From the entries below, reproduce exactly the line containing "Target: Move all", the line containing "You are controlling", and every line in between, with nothing added.

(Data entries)
'''

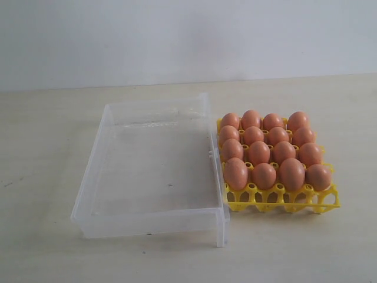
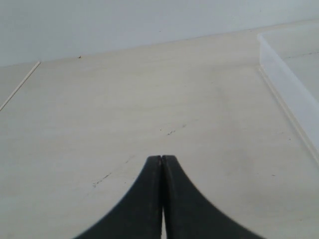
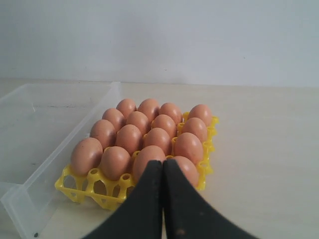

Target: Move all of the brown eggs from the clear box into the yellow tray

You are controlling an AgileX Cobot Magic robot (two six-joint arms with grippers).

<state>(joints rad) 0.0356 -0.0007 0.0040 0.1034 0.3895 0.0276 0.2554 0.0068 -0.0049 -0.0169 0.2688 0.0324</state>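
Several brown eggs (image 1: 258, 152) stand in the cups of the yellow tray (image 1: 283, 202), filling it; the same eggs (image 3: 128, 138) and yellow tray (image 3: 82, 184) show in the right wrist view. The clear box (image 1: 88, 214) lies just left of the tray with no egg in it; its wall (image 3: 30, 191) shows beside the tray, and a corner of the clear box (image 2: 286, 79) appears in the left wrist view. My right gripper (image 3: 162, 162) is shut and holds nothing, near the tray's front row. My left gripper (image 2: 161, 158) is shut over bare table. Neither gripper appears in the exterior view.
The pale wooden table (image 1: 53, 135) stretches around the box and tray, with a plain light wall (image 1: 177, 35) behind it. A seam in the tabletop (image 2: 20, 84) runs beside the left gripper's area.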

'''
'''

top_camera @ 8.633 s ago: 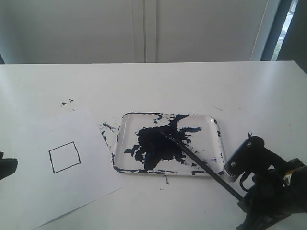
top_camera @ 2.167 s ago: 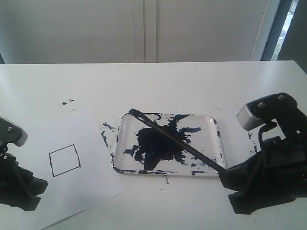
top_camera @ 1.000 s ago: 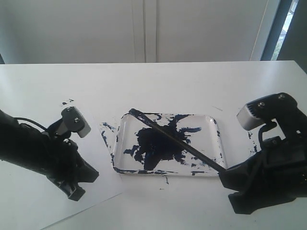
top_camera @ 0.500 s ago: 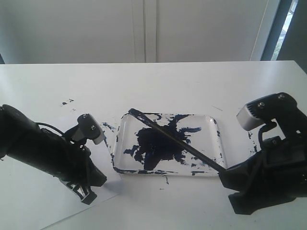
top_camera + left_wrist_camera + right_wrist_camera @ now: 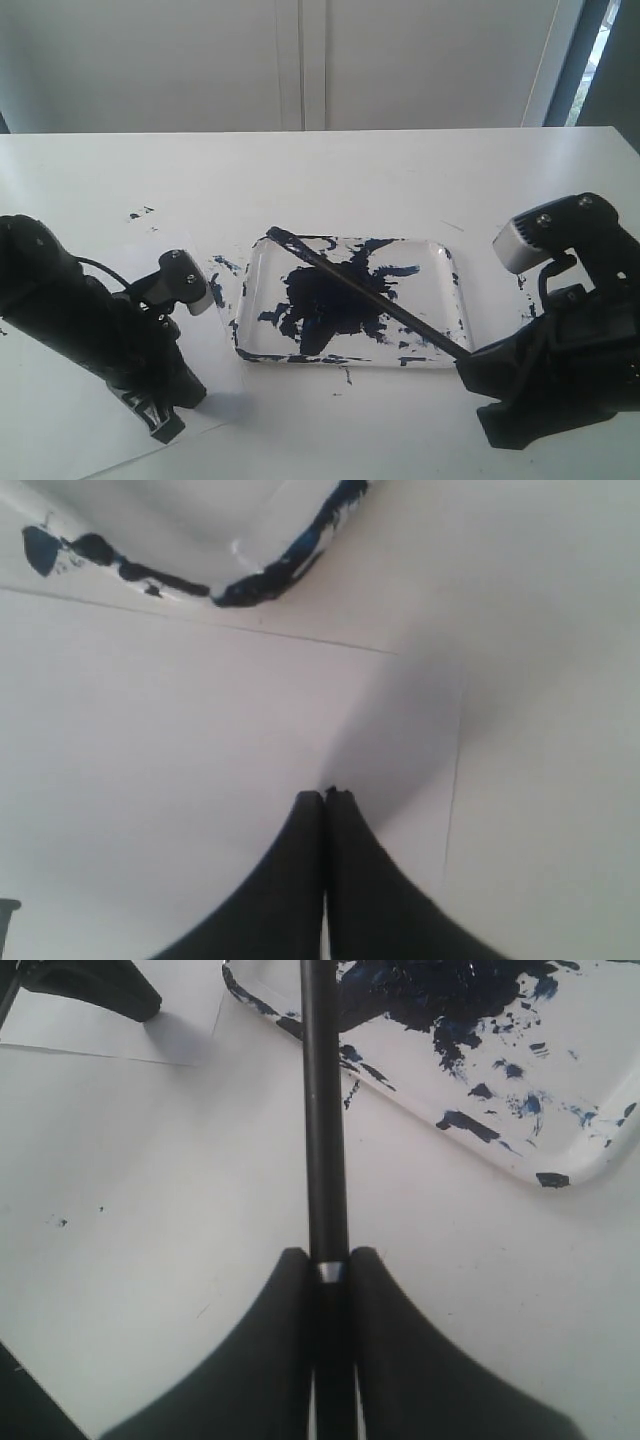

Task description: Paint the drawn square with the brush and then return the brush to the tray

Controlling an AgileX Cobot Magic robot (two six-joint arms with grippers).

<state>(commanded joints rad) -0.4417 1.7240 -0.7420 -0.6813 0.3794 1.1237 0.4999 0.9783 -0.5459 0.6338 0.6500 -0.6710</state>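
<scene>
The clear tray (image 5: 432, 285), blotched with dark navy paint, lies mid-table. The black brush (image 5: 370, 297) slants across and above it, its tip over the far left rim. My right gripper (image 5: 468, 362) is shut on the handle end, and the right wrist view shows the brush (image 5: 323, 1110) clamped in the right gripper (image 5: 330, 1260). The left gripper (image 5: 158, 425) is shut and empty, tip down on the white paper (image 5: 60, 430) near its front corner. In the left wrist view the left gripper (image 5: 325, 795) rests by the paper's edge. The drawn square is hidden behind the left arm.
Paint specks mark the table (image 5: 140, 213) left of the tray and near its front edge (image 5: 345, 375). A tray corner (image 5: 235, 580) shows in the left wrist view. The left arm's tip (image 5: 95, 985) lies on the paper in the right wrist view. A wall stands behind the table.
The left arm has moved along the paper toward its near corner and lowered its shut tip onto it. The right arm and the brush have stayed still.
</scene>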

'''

YOUR SOLUTION:
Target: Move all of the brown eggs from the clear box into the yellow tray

You are controlling an AgileX Cobot Magic robot (two six-joint arms with grippers).

Nothing more is needed to finish the exercise.